From: Jiri Pirko <jpirko@redhat.com>
To: Eric Dumazet <eric.dumazet@gmail.com>
Cc: John Fastabend <john.r.fastabend@intel.com>,
David Miller <davem@davemloft.net>,
"jesse@nicira.com" <jesse@nicira.com>,
"hans.schillstrom@ericsson.com" <hans.schillstrom@ericsson.com>,
"mbizon@freebox.fr" <mbizon@freebox.fr>,
"netdev@vger.kernel.org" <netdev@vger.kernel.org>,
"fubar@us.ibm.com" <fubar@us.ibm.com>
Subject: Re: [net-next PATCH] net: allow vlan traffic to be received under bond
Date: Sat, 29 Oct 2011 18:16:41 +0200 [thread overview]
Message-ID: <20111029161640.GB2053@minipsycho.orion> (raw)
In-Reply-To: <1319904026.2586.42.camel@edumazet-laptop>
Sat, Oct 29, 2011 at 06:00:26PM CEST, eric.dumazet@gmail.com wrote:
>Le samedi 29 octobre 2011 à 16:59 +0200, Jiri Pirko a écrit :
>> Sat, Oct 29, 2011 at 12:22:26PM CEST, eric.dumazet@gmail.com wrote:
>> >Le vendredi 28 octobre 2011 à 19:20 -0700, John Fastabend a écrit :
>> >
>> >> Thanks Eric! Thought about this some and I haven't come up
>> >> with anything better yet. Even though this might be a slight
>> >> hack I would prefer this to reverting the patch.
>> >>
>> >> I'll think about this more tomorrow. Would you be against
>> >> submitting this patch?
>> >
>> >I cant submit this patch, because its a hack and partial fix.
>> >
>> >For Unicast packets, we still do the wrong thing : setting their
>> >pkt_type to PACKET_OTHERHOST before the call to rx_handler :
>> >
>> >In this case, bond_handle_frame() wont handle this packet correctly in
>> >some cases (BOND_MODE_ALB ...).
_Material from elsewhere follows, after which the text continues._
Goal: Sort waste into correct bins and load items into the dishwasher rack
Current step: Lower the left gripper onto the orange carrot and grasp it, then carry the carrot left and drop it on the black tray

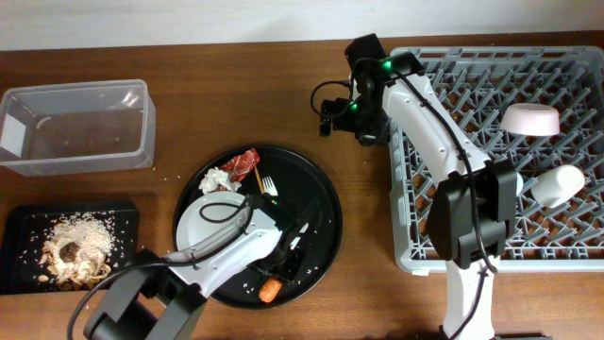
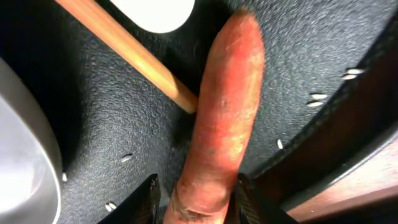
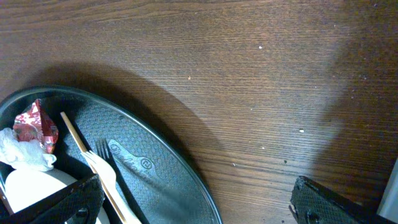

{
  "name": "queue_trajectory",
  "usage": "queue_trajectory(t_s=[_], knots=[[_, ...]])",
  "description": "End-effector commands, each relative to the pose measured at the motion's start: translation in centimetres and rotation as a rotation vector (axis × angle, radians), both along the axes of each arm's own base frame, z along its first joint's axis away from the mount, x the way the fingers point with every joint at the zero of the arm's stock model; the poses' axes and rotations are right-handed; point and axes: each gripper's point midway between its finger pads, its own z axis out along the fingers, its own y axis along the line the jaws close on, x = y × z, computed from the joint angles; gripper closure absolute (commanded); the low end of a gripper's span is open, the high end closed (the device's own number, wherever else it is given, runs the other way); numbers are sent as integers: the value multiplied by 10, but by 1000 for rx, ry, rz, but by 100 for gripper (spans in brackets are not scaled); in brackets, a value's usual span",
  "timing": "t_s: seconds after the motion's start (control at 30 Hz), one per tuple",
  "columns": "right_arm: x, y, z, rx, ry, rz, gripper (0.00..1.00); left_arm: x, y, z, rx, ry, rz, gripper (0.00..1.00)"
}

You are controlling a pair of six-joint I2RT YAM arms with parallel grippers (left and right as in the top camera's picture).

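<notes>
We see the left fingers (image 2: 149, 204) standing 1 on each side of the thick end of the carrot (image 2: 227, 106), close against it. We cannot tell whether they actually grip it. The carrot lies on the round black tray (image 1: 321, 212), near the rim closest to the robot, and the end of the wooden stick (image 2: 134, 53) touches its side. The right fingers (image 3: 329, 202) are spread wide and hold nothing, hovering over the table (image 3: 249, 62) between the tray's edge and the dishwasher rack (image 1: 514, 263).
</notes>
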Motion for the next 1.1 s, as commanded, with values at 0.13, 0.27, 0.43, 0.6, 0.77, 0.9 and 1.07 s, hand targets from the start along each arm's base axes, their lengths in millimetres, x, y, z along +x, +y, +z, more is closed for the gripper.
queue_trajectory(t_s=[0.13, 0.27, 0.43, 0.6, 0.77, 0.9, 1.07], knots=[[3, 0, -1, 5, 0, -4, 1, -3, 0, -7, 1, 6, -1, 61], [3, 0, -1, 5, 0, -4, 1, -8, 1, -15, -4, 11, -7, 61], [3, 0, -1, 5, 0, -4, 1, -8, 1, -17, -4, 8, 8, 62], [3, 0, -1, 5, 0, -4, 1, -7, 0, -15, -6, 5, 19, 80], [3, 0, -1, 5, 0, -4, 1, 7, -12, 14, -15, -6, 20, 80], [3, 0, -1, 5, 0, -4, 1, 18, -19, 41, -14, -15, 23, 80], [3, 0, -1, 5, 0, -4, 1, 78, 16, 83, -20, -140, 199, 79]])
I suppose bridge might be confused as
>> >well. So other problems remain.
>> >
>> >We should delay the PACKET_OTHERHOST setting to the last moment, that is
>> >the last time vlan_do_receive() is called.
>> >
>> >What about following patch instead ?
>> >
>> >[PATCH] vlan: allow nested vlan_do_receive()
>> >
>> >commit 2425717b27eb (net: allow vlan traffic to be received under bond)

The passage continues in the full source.